Recently I was working with a non-profit organization that serves first-generation Latino parents. LEAF helps them understand how to navigate the US school system. Coaching and workshops were in-person meetings. And then, Covid changed everything. And we had to pivot to an online session. The interest was still there, but no one was signing up and showing up. Although parents knew how to use their smartphones, they didn’t know how to subscribe and access the online meeting platform. So, LEAF focused on educating parents on registering for workshops, seminars, and using the online meeting platform.

Access:

They have the desire, but is the product or service accessible?

In 1993, I was working in a startup marketing agency. Little Caesars Pizza was losing market share to its competitors. The franchisee group approached us to help them with the Hispanic consumer. Hispanics love to eat pizza, and first-generation Latinos ate pizza as a celebration and a get-together party. But the celebratory occasion needed to happen at a seating down restaurant. And Little Caesars has no chairs or tables. It is a food pick up parlor. We needed to help Latinos change their perspective that a celebration could take place anywhere, and Littel Ceasar could be with them.

Wealth:

Do people have the financial assets to be able to afford the services?
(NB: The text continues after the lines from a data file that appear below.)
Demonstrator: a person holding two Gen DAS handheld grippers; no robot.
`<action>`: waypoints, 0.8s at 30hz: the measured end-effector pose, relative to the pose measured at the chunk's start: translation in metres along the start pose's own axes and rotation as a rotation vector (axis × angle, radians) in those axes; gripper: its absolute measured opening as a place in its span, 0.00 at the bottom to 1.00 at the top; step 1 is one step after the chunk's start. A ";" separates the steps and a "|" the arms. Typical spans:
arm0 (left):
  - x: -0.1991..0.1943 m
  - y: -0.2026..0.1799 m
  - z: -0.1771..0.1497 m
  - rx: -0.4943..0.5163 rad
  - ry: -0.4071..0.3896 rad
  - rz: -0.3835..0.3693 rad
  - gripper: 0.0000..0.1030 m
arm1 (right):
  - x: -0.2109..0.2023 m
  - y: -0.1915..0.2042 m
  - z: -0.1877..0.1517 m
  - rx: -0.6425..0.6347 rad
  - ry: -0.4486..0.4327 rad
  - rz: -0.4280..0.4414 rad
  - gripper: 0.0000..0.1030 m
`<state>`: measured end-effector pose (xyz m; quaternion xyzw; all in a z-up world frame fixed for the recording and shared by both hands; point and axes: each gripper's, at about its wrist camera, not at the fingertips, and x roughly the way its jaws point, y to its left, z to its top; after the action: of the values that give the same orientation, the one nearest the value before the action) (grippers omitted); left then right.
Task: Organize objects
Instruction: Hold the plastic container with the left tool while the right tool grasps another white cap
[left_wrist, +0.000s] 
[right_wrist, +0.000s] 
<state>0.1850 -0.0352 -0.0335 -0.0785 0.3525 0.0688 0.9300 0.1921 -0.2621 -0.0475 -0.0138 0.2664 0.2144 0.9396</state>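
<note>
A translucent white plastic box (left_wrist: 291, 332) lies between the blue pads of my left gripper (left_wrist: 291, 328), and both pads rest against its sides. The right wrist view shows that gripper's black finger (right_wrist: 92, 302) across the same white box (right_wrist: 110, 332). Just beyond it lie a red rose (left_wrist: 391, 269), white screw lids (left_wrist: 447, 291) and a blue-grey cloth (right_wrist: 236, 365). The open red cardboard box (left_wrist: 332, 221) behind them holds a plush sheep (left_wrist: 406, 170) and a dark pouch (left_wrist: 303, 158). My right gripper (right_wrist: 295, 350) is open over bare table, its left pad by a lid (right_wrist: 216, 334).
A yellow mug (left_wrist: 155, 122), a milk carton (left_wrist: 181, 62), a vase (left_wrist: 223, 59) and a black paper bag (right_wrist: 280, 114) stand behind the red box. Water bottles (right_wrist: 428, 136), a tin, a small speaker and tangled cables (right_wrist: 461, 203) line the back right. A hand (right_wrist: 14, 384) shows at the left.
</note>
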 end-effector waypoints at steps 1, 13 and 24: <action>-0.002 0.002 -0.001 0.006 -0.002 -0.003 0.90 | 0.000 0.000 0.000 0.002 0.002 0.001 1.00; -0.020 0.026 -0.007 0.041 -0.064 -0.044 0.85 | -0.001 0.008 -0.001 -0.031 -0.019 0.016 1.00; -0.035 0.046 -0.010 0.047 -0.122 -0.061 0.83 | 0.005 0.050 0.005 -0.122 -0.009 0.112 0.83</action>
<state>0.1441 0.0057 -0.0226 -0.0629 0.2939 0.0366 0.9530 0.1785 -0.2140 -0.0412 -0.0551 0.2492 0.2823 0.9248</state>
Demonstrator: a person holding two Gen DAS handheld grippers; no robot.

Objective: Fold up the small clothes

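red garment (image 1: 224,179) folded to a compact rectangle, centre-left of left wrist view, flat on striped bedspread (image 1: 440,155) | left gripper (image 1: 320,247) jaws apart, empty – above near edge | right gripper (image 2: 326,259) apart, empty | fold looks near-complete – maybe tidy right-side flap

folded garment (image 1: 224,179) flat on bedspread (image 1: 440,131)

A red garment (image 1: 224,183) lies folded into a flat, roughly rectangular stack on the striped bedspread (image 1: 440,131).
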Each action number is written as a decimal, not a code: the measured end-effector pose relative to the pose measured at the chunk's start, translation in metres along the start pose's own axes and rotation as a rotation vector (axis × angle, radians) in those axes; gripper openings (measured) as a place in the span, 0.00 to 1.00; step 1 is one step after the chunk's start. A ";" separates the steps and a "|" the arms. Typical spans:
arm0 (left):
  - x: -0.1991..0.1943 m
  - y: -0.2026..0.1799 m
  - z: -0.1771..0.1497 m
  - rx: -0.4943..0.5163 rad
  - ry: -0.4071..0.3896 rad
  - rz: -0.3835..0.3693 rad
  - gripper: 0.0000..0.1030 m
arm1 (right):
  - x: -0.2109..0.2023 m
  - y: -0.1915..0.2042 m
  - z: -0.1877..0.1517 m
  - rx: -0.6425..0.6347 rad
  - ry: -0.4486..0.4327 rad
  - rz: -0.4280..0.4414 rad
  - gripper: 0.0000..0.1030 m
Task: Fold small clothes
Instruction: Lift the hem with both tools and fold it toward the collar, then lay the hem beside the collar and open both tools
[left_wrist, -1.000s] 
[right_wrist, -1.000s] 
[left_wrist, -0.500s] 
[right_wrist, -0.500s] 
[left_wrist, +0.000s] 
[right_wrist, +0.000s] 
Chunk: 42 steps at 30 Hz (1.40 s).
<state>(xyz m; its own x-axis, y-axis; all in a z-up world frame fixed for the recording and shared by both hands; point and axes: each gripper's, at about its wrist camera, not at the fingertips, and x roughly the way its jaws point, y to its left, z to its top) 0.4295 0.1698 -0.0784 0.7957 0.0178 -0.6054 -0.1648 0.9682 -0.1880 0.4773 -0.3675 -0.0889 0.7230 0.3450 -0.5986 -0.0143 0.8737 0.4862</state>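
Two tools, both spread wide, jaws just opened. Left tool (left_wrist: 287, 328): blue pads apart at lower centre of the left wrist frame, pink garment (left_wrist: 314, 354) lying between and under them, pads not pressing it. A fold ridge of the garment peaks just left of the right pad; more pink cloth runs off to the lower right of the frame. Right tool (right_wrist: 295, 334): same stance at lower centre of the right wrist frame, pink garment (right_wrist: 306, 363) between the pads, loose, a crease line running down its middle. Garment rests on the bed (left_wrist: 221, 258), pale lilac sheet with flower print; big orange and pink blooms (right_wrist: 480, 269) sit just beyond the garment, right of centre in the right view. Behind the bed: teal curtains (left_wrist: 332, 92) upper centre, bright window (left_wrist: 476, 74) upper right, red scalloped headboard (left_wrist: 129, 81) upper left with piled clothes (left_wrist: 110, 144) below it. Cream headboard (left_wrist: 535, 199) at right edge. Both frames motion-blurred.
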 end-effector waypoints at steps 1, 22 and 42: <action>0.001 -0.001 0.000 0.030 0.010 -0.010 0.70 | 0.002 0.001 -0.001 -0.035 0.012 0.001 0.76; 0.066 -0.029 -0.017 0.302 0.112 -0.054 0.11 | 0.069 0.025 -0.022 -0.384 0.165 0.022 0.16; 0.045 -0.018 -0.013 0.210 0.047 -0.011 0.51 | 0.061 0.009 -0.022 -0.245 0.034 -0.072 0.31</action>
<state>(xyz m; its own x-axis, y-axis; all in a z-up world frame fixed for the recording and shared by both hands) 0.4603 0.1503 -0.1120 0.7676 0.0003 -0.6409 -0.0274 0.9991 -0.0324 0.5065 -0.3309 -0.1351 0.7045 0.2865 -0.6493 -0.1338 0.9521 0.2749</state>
Part of Latino students learning to navigate the US school system is taking the SAT and ACT, but how can they do that when parents have limited resources and are concern about more pressing things? LEAF partnered with the SAT Board to provide vouchers to low-income Latino parents enabling young students to take the test.

Time:

Is it too cumbersome or time-consuming?

During the H1N1 crisis, we worked to increase vaccination among Latinos and African Americans. The population at risk was ambivalent about getting vaccinated and didn’t have the time to go to a determined place when they work two jobs and needed to take care of the family. Thus, we brought the vaccine to them. We set at a tent in a convenient community location and partnered with a pharmacy to provide the vaccines.

If the people you serve have a desire for your offering and are non-consuming, don’t try to persuade them. Work on removing the consumption barriers. Don’t force, innovate.